In order to move forward and past a betrayal in a relationship, it is important for the partner at fault to own their actions and take responsibility. If your partner cannot or will not admit to their mistake, they are likely to repeat it.

Failure of a mate to take responsibility for their hurtful behaviors may be indicative of a lack of remorse for their actions, and lack of respect for their partner.

Are They Willing To Change?

If your partner has behaviors that contributed to their betrayal, whether it’s drinking or hanging out with bad influences, they need to be willing to change for second chances to be offered.

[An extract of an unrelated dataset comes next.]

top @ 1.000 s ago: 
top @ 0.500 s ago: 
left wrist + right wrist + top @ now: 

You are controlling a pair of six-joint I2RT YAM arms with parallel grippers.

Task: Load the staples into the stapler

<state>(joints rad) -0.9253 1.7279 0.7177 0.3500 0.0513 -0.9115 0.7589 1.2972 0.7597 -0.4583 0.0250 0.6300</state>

If your partner is unwilling to change they will repeat the same behaviors, or similar behaviors, and hurt you again.

Have They Made Promises Before?

Is this most recent betrayal a first? Or have they promised in the past to do better and be better? If your partner has repeatedly hurt and betrayed you in the past, only to say sorry, cry, beg forgiveness, and then do it all over again, they are not deserving of a second, third, and definitely not a fourth chance.

They have shown you they are not trustworthy or deserving of your love and commitment.

Do You Still Trust Them?

Trust is earned over time, but can be lost in a moments bad decision. In your heart of hearts, do you still trust your mate? If your partner has betrayed you, and you want to be able to forgive them and move on, but you no longer trust them, a second chance may not be in order.

A relationship without trust isn’t much of a relationship.

Do You Still Love Them?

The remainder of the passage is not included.